What holds these fragile incidents together is the strong friendship of Frog and Toad. They are among the great teams in juvenile literature, as memorable as Pooh and Piglet or Charlotte and Wilbur. Frog is like a wiser older brother to silly little Toad. Lobel wrote other clever early readers (notably Mouse Tales, 1972, and Mouse Soup, 1977), but they are mere whispers of the Frog and Toad stories. More than any of the other characters he created, Frog and Toad are children's friends. Lobel's pictures in soft mouse brown and leaf green beautifully define their personalities and their world; typical of Lobel's tender care with detail is the illustration of absurd Toad in his bathing suit with all the other animals, even the dragonflies, laughing hysterically.
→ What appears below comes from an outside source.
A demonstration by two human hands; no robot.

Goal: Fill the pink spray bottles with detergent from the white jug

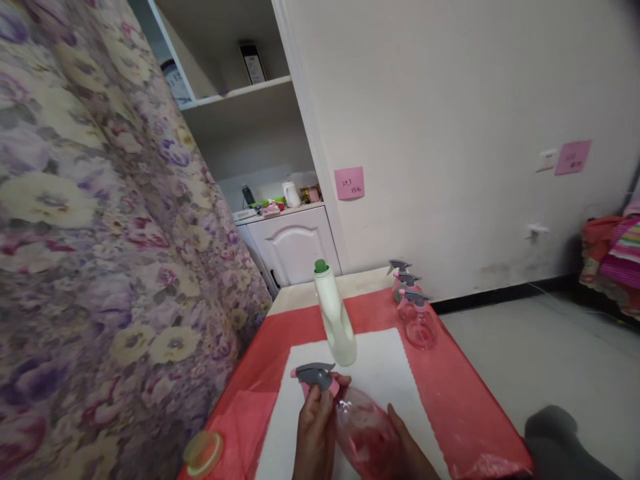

The last tale in Fables, "The Mouse and the Sunshine," describes how a little mouse suffers many hardships before settling quietly by the seashore to watch the sun rise. The moral seems to summarize its author's career: "All the miles of a hard road are worth a moment of true happiness." It is to be hoped that Arnold Lobel found that moment himself.

Michael Patrick Hearn's most recent book is "The Porcelain Cat," illustrated by Leo and Diane Dillon. He is currently writing a biography of L. Frank Baum.